» **WORK TO BE COMPLETED**
Using the listing below, copy exactly the lines from the one containing "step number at" to the one containing "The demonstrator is", both lines included, and no others.

» **DATASET SECTION**

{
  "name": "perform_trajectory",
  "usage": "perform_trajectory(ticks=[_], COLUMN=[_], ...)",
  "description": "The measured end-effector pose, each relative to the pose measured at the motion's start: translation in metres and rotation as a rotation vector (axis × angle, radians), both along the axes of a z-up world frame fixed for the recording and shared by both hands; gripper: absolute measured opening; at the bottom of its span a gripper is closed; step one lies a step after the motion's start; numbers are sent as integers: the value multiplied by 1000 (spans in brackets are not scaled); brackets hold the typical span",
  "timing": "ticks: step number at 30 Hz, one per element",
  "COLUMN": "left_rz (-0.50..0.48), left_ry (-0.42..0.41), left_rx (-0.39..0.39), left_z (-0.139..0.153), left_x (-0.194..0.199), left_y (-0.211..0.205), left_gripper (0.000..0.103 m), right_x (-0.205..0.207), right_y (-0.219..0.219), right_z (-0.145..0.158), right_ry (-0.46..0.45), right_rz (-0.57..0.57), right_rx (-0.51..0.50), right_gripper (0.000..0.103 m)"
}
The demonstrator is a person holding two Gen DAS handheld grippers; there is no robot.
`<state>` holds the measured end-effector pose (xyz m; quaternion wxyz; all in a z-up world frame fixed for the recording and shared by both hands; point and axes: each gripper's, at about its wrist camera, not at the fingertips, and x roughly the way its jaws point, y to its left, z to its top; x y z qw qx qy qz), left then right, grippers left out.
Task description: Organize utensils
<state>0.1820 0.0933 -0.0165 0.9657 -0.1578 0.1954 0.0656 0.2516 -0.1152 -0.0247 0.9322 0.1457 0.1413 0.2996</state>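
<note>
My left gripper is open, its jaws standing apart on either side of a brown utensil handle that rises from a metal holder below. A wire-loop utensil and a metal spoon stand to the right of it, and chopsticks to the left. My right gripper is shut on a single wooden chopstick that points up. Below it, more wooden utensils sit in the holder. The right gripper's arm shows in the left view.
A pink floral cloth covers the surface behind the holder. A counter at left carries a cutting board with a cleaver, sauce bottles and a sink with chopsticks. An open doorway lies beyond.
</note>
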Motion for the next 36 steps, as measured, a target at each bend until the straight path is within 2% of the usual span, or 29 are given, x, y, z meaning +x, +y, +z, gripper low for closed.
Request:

» **RESULT**
  "timing": "ticks: step number at 30 Hz, one per element",
  "COLUMN": "left_rz (-0.50..0.48), left_ry (-0.42..0.41), left_rx (-0.39..0.39), left_z (-0.139..0.153), left_x (-0.194..0.199), left_y (-0.211..0.205), left_gripper (0.000..0.103 m), right_x (-0.205..0.207), right_y (-0.219..0.219), right_z (-0.145..0.158), right_ry (-0.46..0.45), right_rz (-0.57..0.57), right_rx (-0.51..0.50), right_gripper (0.000..0.103 m)"
}
The demonstrator is a person holding two Gen DAS handheld grippers; there is no robot.

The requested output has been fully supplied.